Il mondo ha raggiunto traguardi importanti legati al cambiamento climatico nel 2015, l’anno più caldo mai registrato nella storia umana in cui abbiamo varcato la soglia simbolica di oltre 400 parti per milione di anidride carbonica nella nostra atmosfera. In particolare, a metà dicembre i Paesi del pianeta hanno inviato un segnale chiaro e veramente catalizzatore all’economia reale.
Con un chiaro obiettivo a lungo termine per raggiungere un picco di emissioni di gas serra vicini a zero ed un aumento della temperatura entro 1,5°C, i governi hanno adottato un percorso per disaccoppiare la nostra prosperità e lo sviluppo dall’uso dei combustibili fossili.
114 aziende si sono impegnate a fissare obiettivi di riduzione del carbonio fino al 100% di energie rinnovabili. Il prezzo di una tassa sul carbone sul gas e sul petrolio, come riconosciuto nel testo, è la chiave per liberare le migliaia di miliardi di dollari necessari per investimenti nelle infrastrutture energetiche. L’accordo dovrebbe portare i governi ad accettare una carbon tax e a bloccare la deforestazione per fermare il riscaldamento globale. Per contribuire al successo dell’accordo, dobbiamo rivolgerci ai principi fondamentali di misura, trasparenza e responsabilità.
Questo accordo può diventare una nuova stella polare. Il lavoro è appena iniziato, ma la transizione verso una fiorente economia pulita sembrerebbe inevitabile. Tutto bene allora? Non direi, dato che l’accordo, come l’Enciclica Laudato Sì, è scomparso dai radar dei media e l’opinione pubblica è indotta a pensare che la crisi non riguardi l’eccesso dei nostri consumi.
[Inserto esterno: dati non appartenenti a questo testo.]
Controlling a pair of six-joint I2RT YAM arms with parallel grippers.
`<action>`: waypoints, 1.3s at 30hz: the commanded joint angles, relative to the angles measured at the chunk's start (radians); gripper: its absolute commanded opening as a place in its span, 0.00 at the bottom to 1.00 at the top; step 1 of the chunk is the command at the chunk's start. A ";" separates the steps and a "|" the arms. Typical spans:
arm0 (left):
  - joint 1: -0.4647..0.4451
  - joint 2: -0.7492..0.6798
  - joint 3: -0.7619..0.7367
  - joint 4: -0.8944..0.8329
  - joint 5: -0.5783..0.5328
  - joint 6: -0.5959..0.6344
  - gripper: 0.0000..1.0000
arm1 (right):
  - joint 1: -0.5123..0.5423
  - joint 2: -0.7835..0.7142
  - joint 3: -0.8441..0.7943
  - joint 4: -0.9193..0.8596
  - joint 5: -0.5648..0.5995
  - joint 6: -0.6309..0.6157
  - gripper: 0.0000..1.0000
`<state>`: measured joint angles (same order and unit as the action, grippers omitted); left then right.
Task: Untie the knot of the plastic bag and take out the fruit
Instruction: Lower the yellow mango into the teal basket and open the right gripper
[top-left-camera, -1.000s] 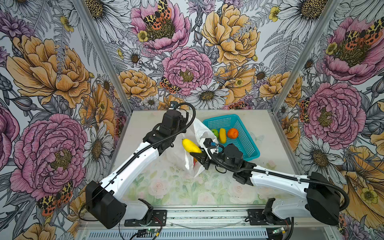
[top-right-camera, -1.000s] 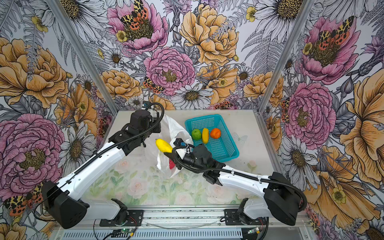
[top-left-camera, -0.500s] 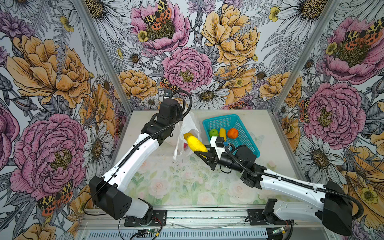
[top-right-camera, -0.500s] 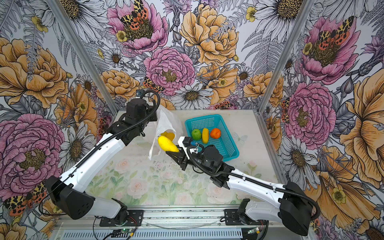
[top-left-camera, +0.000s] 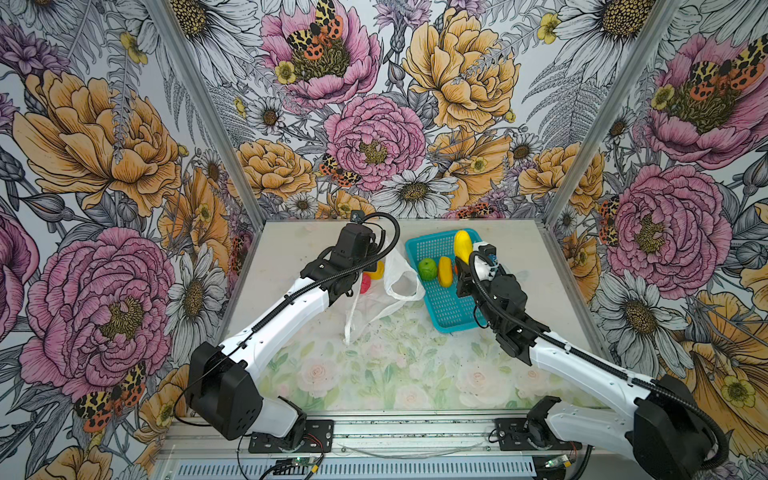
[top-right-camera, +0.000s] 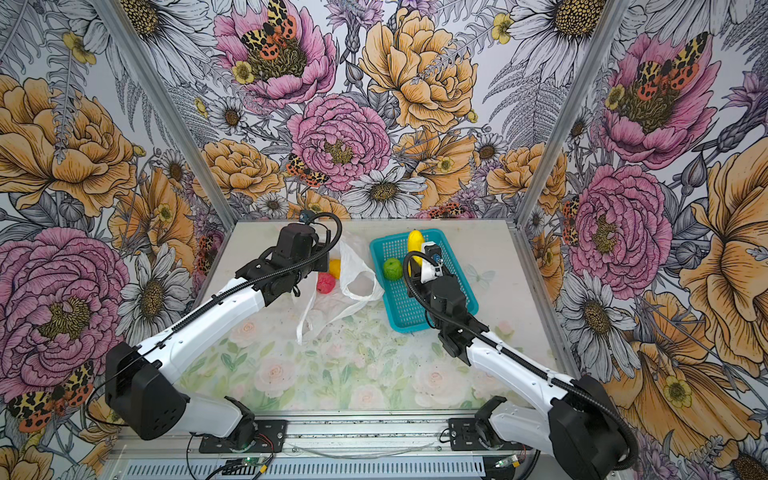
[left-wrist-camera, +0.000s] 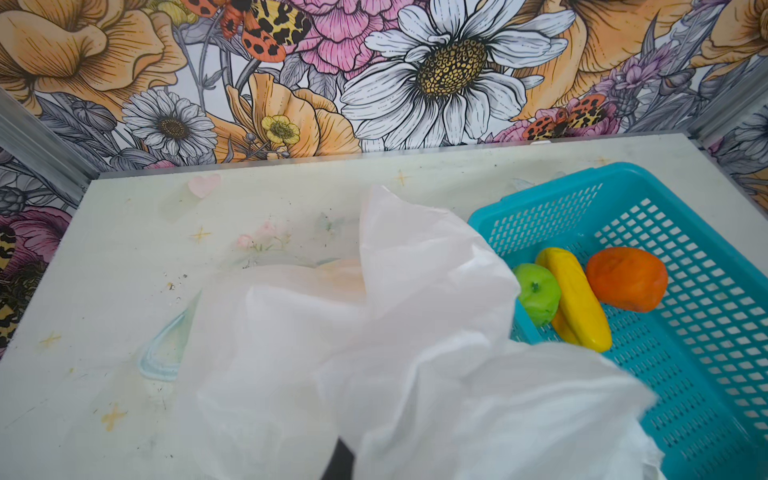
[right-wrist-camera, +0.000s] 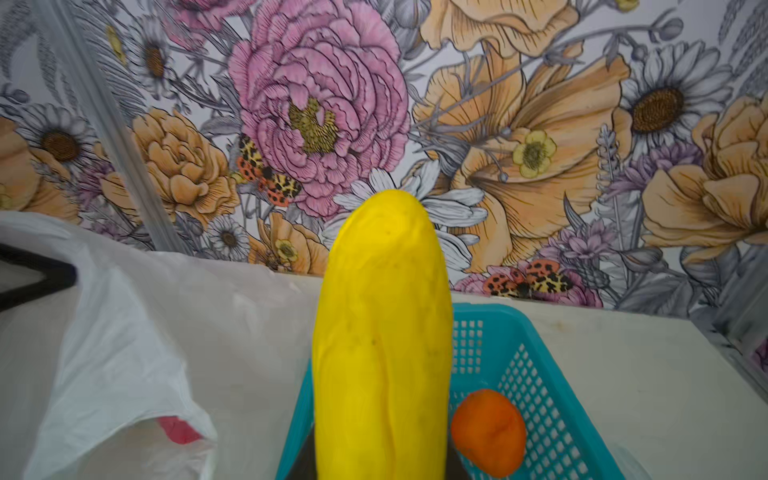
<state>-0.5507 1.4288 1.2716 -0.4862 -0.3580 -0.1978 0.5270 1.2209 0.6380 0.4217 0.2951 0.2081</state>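
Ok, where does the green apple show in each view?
In a top view: green apple inside the teal basket, against its left wall.
In a top view: green apple at the same wall of the basket.
Left wrist: apple in the basket, touching the yellow oblong fruit.
Right wrist: not in it.
Shared landmark: the teal basket.

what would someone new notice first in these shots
The long yellow fruit, gripped in the right tool above the teal basket at the back right of the table, stands out first. Next come the crumpled white plastic bag just left of the basket and the loud floral walls all around.
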 joint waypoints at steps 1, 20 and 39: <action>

Si rimane frustrati quando si constata che gli impegni reali (non quelli sulla carta) offerti dai Paesi per raggiungere gli obiettivi sono del tutto insufficienti e incoerenti e allora l’accordo sul tavolo assume un carattere tra il debole e il pericoloso, “lontano da un’agenda con cui salvare l’umanità”, come ha detto Hans Joachim Schellnhuber, direttore del Potsdam Institute for Climate Impact Research, in Germania.
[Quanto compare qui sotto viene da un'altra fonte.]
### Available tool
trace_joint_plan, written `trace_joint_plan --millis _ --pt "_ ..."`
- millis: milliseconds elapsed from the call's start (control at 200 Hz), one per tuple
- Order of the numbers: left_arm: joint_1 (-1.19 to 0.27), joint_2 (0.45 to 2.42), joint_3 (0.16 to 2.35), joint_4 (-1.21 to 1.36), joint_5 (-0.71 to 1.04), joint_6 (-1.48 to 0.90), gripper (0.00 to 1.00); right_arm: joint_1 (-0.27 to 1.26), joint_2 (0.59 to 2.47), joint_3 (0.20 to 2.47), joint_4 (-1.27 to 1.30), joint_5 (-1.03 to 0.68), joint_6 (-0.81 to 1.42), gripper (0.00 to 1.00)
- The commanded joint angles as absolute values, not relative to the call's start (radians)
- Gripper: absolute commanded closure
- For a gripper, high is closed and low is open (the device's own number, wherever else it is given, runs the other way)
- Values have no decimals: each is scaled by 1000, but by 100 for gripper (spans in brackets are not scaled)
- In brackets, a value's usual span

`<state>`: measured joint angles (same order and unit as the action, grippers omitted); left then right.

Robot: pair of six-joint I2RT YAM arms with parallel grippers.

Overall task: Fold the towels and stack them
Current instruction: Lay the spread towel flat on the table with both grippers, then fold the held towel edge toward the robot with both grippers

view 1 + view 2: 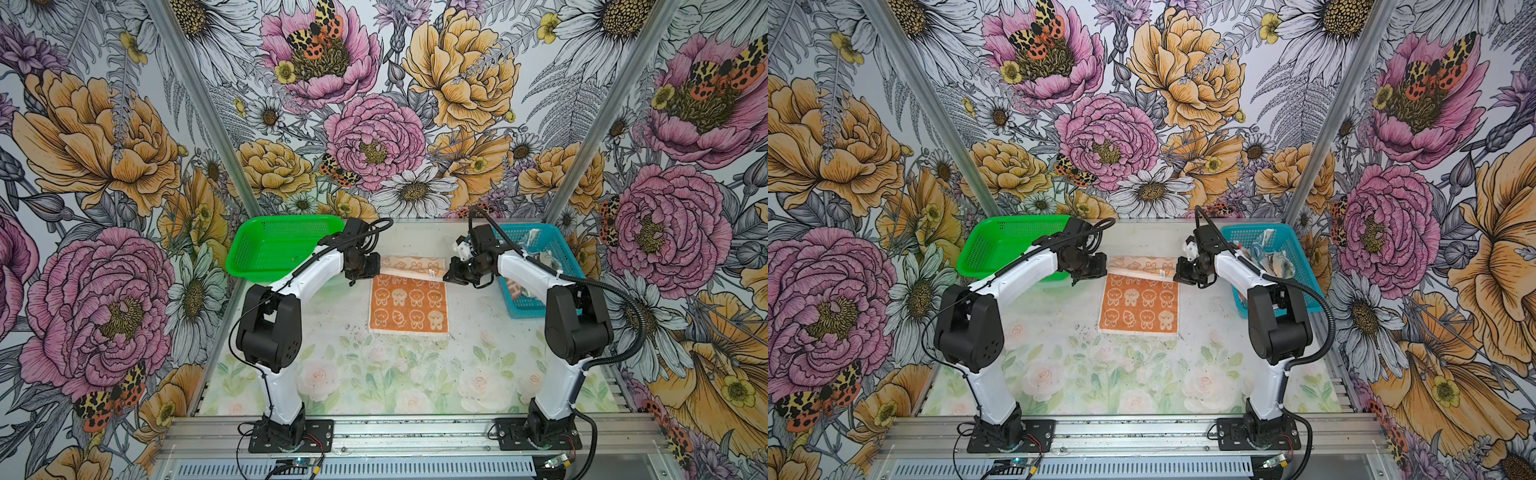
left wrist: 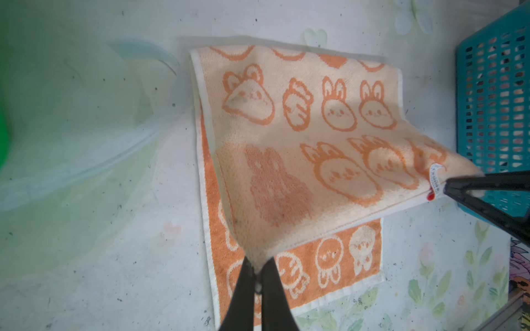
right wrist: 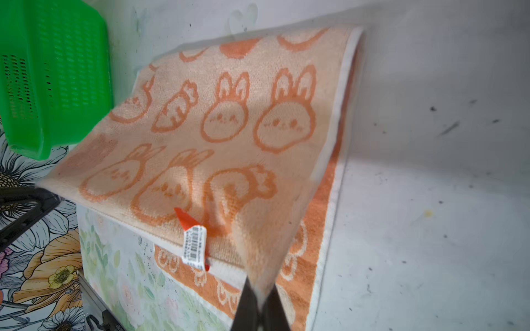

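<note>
The orange towel (image 1: pixel 409 307) lies in the middle of the counter (image 1: pixel 332 345), closer to the far edge. The left pincer (image 2: pixel 258 272) is clenched on one far corner of it. The right pincer (image 3: pixel 260 292) is clenched on the other. They hold both corners up together, so the lifted half is flat and can fold over toward the near edge. The other towels (image 1: pixel 1273 253) wait in the blue basket (image 1: pixel 530 311) at the far right corner.
</note>
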<state>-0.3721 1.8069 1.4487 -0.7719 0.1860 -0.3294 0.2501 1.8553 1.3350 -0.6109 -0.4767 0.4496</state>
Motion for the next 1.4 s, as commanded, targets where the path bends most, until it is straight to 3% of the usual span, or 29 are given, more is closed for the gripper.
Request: trace_joint_plan --millis 0,480,881,1396 --pt "-340 1712 1334 -746 28 -383 100 240 1794 1234 -592 -350 475 100" --pt "-440 1543 989 -692 63 -455 100 335 1622 937 -512 -255 563 100" --pt "-476 1659 1009 -665 39 -458 100 339 1724 916 -451 -281 587 100" --pt "-469 1539 981 -763 12 -448 100 374 1506 835 -481 -284 611 100"
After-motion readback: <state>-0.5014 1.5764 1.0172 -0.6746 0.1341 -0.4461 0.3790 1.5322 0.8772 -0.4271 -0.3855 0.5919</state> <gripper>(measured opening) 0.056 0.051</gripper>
Della stessa opinione altri quattro scienziati, Johan Rockström direttore dello Stockholm Resilience Centre di Stoccolma; Steffen Kallbekken direttore del Center for International Climate and Environmental Research di Oslo; Kevin Anderson direttore del Tyndall Centre for Climate Change Research del Regno Unito; Joeri Rogelj del Per Per raggiungere effettivamente il risultato di mantenere sotto gli 1,5 gradi l’aumento delle temperature, l’economia mondiale deve essere completamente decarbonizzata nel 2050. Ma, con il prezzo del petrolio sotto i 30 dollari, tutti, a partire dal nostro Governo, sembrano far festa, dimentichi che arriveremo a spendere di più per riparare i danni del clima che non per prevenirli.
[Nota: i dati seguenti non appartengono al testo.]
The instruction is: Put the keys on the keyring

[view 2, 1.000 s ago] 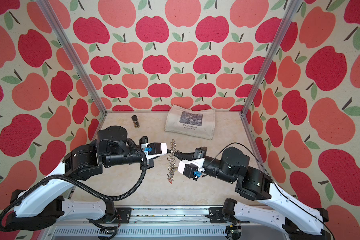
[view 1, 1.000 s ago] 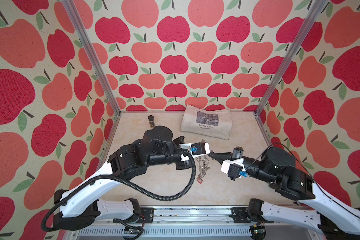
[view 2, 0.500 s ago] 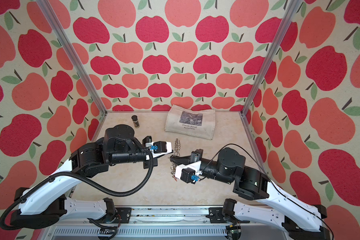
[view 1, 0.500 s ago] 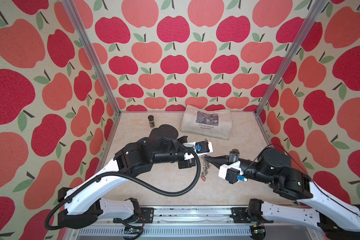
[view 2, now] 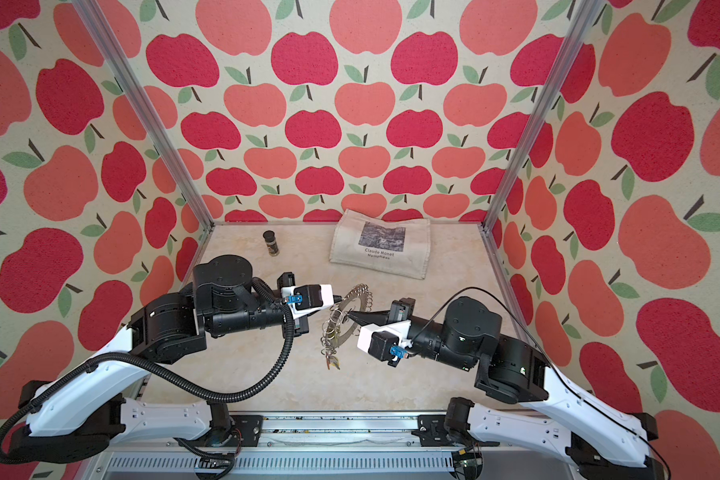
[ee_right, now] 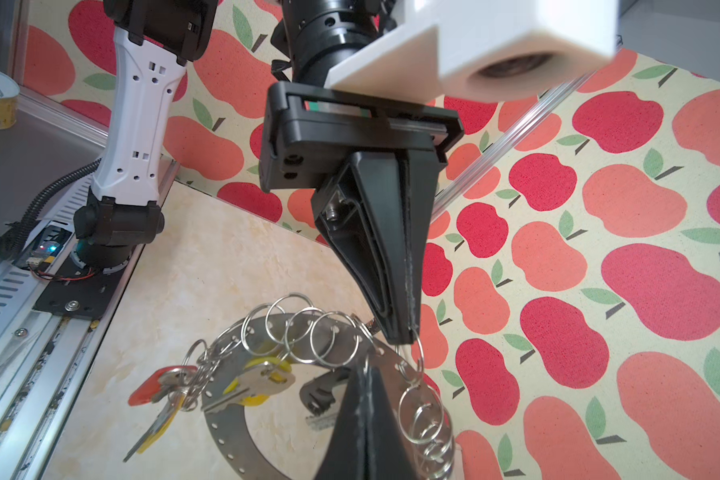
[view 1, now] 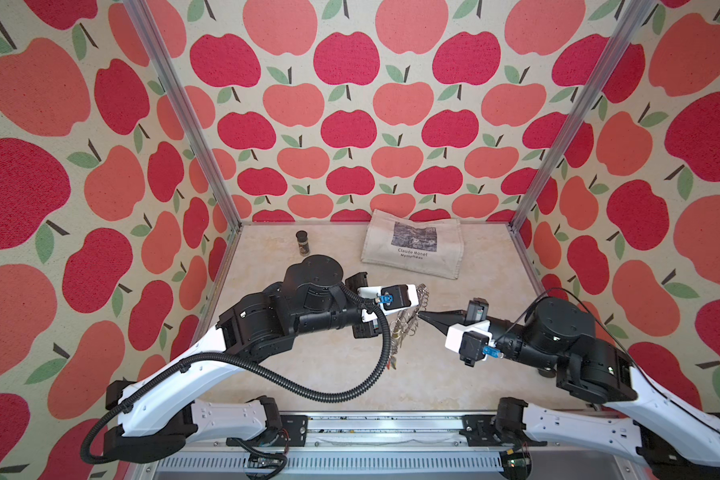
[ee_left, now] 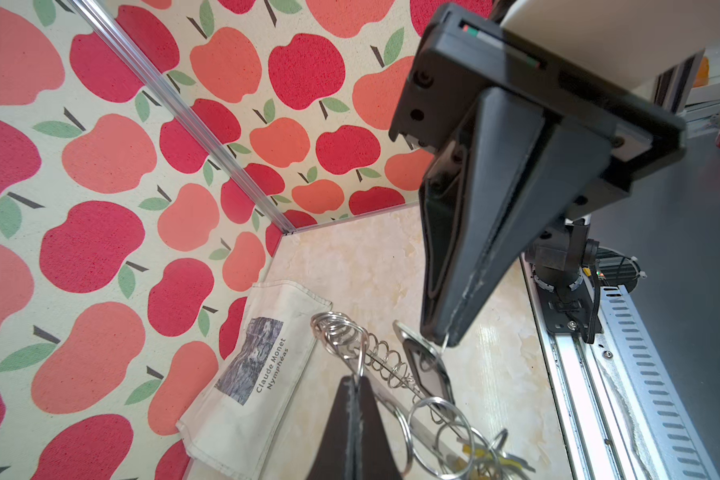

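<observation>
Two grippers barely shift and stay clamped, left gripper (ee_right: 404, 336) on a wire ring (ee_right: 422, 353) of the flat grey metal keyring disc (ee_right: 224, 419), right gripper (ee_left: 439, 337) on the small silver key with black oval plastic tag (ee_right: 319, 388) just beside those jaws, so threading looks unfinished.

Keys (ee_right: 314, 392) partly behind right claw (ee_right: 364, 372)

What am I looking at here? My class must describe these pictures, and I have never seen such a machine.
Two robot arms work over a table. Two pictures look down from overhead; the other two come from a camera on each wrist. On the table are a printed cloth bag and a small dark jar. The left hand, shut, pinches the keyring by one wire loop, holding it up, tilted. The right hand, also shut, seems to pinch the keys, a black-tagged key, beside the ring.
</observation>
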Motion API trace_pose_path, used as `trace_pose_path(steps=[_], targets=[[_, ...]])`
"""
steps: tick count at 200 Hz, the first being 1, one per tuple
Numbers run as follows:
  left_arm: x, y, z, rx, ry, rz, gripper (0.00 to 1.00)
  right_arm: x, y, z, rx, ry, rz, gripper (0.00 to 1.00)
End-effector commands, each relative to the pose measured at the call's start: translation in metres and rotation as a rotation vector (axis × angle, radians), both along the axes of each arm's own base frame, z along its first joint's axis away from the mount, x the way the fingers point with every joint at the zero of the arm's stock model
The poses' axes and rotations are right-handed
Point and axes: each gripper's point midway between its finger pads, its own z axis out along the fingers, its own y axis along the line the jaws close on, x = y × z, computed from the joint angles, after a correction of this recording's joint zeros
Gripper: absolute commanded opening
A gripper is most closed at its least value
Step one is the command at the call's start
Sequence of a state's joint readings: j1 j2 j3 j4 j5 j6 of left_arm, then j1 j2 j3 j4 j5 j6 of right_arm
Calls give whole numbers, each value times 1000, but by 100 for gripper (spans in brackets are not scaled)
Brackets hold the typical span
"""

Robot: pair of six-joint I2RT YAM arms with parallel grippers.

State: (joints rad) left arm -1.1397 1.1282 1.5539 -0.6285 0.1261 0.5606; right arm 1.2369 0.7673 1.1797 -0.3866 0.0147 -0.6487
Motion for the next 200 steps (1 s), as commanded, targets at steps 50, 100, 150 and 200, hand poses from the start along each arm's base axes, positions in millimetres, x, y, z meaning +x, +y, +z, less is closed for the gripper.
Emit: trace_pose_path(steps=[50,100,150,200], targets=[[-2,0,38,-146,-218,27,0,11,-17,29,196,169,-36,0],[1,-1,39,-163,-291,56,0,12,-19,26,235,284,5,0],[7,0,38,-166,-324,87,0,6,-19,24,236,330,61,0],[4,-2,41,-175,-322,71,0,10,-10,15,219,351,68,0]])
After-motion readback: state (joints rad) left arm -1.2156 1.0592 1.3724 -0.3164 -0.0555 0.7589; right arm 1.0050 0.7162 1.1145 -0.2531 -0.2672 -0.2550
Forse c’è una coda di paglia in questa irresponsabilità: la parola decarbonizzazione è scomparsa dall’ultima bozza di accordo, ma nessuno ha voluto spiegare perché ed a opera di chi. Forse varrebbe la pena che anche alle prossime amministrative si parlasse di una biosfera che scombina per il suo comportamento anche quando a fine Gennaio si guarda da Milano il Resegone e da Varese il Monte Rosa senza una nuvola o uno spruzzo di neve recente.